Arguments: - shape (:obj:tuple): size of the action tensor, output noise's size should be the same - device (:obj:str): device of the action tensor, output noise's device should be the same as it Returns: - noise (:obj:torch.Tensor): generated action noise, have the same shape and device with the input action tensor

OUNoise

Bases: BaseNoise

Overview

Derived class for generating Ornstein-Uhlenbeck process noise. Satisfies :math:dx_t=\theta(\mu-x_t)dt + \sigma dW_t, where :math:W_t denotes Weiner Process, acting as a random perturbation term.

Interface: init, reset, call

x0 property writable

Overview

Get self._x0.

__init__(mu=0.0, sigma=0.3, theta=0.15, dt=0.01, x0=0.0)

Overview

Initialize _alpha :math:= heta * dt\, beta :math:= \sigma * \sqrt{dt}, in Ornstein-Uhlenbeck process.
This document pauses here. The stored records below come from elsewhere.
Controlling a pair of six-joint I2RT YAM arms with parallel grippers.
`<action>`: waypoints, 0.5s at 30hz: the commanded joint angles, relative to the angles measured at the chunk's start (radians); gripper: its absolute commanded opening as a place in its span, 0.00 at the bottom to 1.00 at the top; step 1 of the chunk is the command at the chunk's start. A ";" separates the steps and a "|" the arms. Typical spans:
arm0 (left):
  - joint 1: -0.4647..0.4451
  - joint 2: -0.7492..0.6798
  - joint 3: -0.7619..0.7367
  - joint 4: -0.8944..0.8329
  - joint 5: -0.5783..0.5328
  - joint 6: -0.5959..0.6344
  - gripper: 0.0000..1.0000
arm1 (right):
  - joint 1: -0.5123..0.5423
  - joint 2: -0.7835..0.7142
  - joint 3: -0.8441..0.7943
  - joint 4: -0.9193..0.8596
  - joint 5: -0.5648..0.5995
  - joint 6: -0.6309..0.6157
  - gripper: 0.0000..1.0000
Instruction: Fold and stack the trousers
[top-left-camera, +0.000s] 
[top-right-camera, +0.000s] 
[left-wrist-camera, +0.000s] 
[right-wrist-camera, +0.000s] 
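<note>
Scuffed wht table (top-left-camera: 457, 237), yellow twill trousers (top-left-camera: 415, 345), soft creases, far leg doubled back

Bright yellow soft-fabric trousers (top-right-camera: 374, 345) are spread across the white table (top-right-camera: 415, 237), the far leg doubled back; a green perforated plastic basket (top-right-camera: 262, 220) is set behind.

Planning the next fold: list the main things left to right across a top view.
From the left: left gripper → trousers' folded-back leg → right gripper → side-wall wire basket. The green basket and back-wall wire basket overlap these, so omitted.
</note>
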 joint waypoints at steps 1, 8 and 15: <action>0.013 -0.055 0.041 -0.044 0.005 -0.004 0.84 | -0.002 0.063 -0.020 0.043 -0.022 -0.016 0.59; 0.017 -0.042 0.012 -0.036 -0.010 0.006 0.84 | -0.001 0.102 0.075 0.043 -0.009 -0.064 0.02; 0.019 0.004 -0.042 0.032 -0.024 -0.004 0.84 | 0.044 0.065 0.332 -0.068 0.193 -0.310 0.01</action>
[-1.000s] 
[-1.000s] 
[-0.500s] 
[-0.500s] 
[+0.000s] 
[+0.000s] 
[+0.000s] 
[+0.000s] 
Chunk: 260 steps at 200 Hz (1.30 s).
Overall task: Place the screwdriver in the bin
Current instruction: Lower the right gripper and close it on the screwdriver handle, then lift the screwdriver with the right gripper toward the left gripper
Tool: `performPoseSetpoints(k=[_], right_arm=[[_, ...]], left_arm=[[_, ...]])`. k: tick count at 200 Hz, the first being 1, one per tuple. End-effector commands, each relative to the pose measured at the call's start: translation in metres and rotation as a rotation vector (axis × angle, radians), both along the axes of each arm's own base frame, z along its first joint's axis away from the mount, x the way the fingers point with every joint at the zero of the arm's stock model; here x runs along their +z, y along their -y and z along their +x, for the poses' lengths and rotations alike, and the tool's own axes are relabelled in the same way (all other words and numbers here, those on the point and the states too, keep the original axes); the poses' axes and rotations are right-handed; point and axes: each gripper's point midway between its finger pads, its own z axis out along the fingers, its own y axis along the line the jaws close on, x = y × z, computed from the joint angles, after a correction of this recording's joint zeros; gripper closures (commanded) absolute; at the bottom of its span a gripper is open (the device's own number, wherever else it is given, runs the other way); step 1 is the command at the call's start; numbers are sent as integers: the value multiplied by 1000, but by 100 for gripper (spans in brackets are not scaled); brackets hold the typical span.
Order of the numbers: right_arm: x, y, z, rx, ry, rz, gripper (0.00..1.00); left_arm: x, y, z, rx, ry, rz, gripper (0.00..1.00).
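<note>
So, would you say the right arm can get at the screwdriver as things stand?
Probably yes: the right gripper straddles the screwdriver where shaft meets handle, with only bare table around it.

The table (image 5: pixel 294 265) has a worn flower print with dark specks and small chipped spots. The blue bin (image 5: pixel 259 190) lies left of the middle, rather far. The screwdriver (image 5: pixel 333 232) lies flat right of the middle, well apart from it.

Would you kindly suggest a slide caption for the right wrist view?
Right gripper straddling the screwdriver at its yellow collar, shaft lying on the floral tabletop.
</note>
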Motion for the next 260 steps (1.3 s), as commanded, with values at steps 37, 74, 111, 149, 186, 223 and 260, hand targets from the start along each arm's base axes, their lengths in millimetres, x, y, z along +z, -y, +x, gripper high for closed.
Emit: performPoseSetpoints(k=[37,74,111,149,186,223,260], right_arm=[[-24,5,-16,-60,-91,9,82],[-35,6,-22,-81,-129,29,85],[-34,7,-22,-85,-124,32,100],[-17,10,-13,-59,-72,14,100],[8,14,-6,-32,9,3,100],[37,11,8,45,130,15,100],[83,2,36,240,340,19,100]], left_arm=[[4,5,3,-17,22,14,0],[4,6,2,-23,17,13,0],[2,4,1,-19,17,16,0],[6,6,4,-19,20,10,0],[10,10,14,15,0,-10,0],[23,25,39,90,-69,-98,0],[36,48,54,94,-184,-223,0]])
Arguments: - mu (:obj:float): :math:\mu , mean value. - sigma (:obj:float): :math:\sigma , standard deviation of the perturbation noise. - theta (:obj:float): How strongly the noise reacts to perturbations, greater value means stronger reaction. - dt (:obj:float): The derivative of time t. - x0 (:obj:Union[float, torch.Tensor]): The initial state of the noise, should be a scalar or tensor with the same shape as the action tensor.

reset()

Overview

Reset _x to the initial state _x0.

__call__(shape, device, mu=None)

Overview

Generate gaussian noise according to action tensor's shape, device.

Arguments: - shape (:obj:tuple): The size of the action tensor, output noise's size should be the same. - device (:obj:str): The device of the action tensor, output noise's device should be the same as it. - mu (:obj:float): The new mean value :math:\mu, you can set it to None if don't need it. Returns: - noise (:obj:torch.Tensor): generated action noise, have the same shape and device with the input action tensor.

get_epsilon_greedy_fn(start, end, decay, type_='exp')

Overview

Generate an epsilon_greedy function with decay, which inputs current timestep and outputs current epsilon.

Arguments: - start (:obj:float): Epsilon start value. For linear , it should be 1.0. - end (:obj:float): Epsilon end value. - decay (:obj:int): Controls the speed that epsilon decreases from start to end. We recommend epsilon decays according to env step rather than iteration. - type (:obj:str): How epsilon decays, now supports ['linear', 'exp'(exponential)] . Returns: - eps_fn (:obj:function): The epsilon greedy function with decay.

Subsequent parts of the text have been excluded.